> **WHAT TO WORK ON**
Repeat exactly, and only, the lines of the entries below from the one with "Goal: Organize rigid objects" through the one with "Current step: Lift", both ends included.

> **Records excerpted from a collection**
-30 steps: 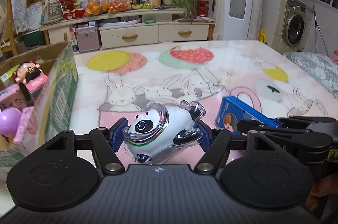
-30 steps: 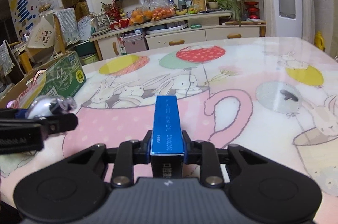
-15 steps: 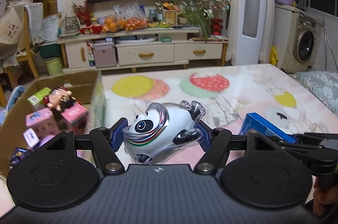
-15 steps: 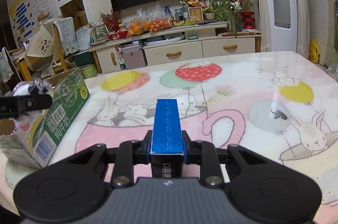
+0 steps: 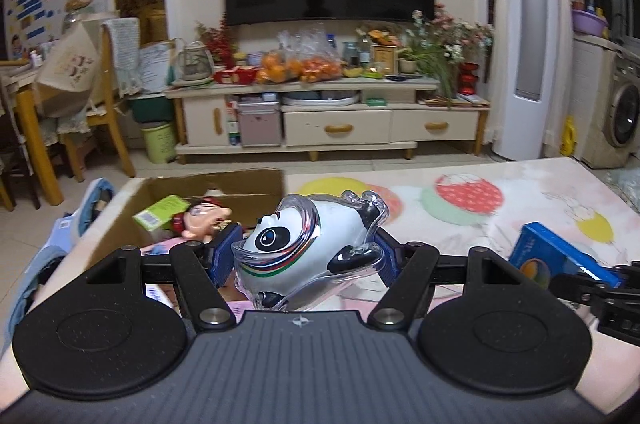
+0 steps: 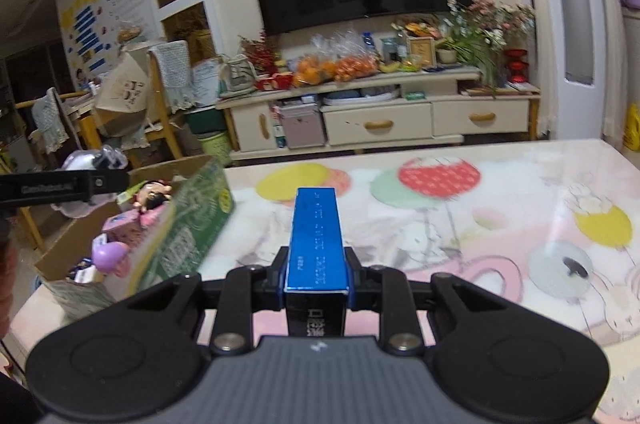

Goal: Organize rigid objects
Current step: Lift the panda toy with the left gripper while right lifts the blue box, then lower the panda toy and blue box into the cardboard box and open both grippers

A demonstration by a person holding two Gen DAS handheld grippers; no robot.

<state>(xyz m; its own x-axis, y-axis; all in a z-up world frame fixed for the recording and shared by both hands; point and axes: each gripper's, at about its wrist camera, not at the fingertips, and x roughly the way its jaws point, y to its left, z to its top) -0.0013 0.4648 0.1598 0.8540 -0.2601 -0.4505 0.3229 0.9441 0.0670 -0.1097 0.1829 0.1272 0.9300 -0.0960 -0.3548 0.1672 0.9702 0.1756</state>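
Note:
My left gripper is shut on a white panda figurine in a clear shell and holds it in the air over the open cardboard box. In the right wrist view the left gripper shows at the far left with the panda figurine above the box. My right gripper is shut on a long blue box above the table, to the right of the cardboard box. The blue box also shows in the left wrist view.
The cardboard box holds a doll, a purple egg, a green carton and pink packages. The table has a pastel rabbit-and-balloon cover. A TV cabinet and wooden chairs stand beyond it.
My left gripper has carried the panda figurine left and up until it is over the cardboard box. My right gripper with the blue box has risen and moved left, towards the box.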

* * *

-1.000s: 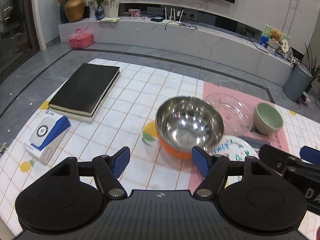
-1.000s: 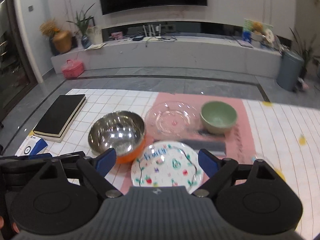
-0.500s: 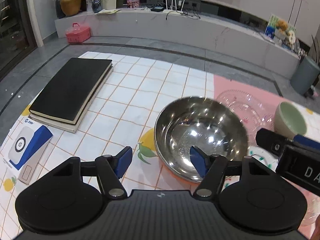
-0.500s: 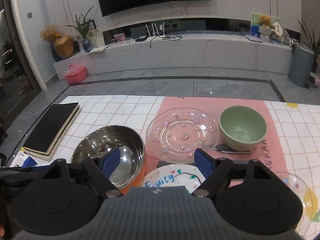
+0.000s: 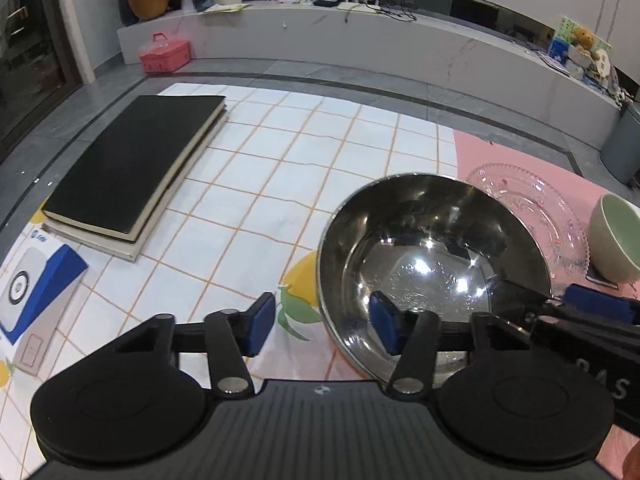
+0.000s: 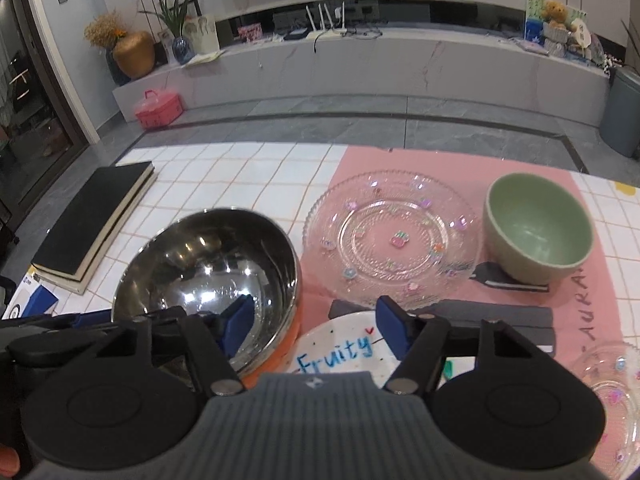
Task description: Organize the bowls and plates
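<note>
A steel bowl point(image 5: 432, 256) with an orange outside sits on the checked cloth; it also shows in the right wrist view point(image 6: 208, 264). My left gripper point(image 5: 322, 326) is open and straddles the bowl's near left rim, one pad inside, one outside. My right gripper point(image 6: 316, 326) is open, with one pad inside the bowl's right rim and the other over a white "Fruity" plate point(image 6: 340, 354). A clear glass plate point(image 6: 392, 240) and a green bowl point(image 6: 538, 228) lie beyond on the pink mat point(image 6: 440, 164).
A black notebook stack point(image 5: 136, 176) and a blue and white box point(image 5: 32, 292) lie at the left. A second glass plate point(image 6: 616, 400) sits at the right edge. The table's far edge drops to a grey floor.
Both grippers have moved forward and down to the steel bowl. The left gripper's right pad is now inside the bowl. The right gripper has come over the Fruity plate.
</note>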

> **ANSWER FOR THE TASK**
Goal: Organize rigid objects
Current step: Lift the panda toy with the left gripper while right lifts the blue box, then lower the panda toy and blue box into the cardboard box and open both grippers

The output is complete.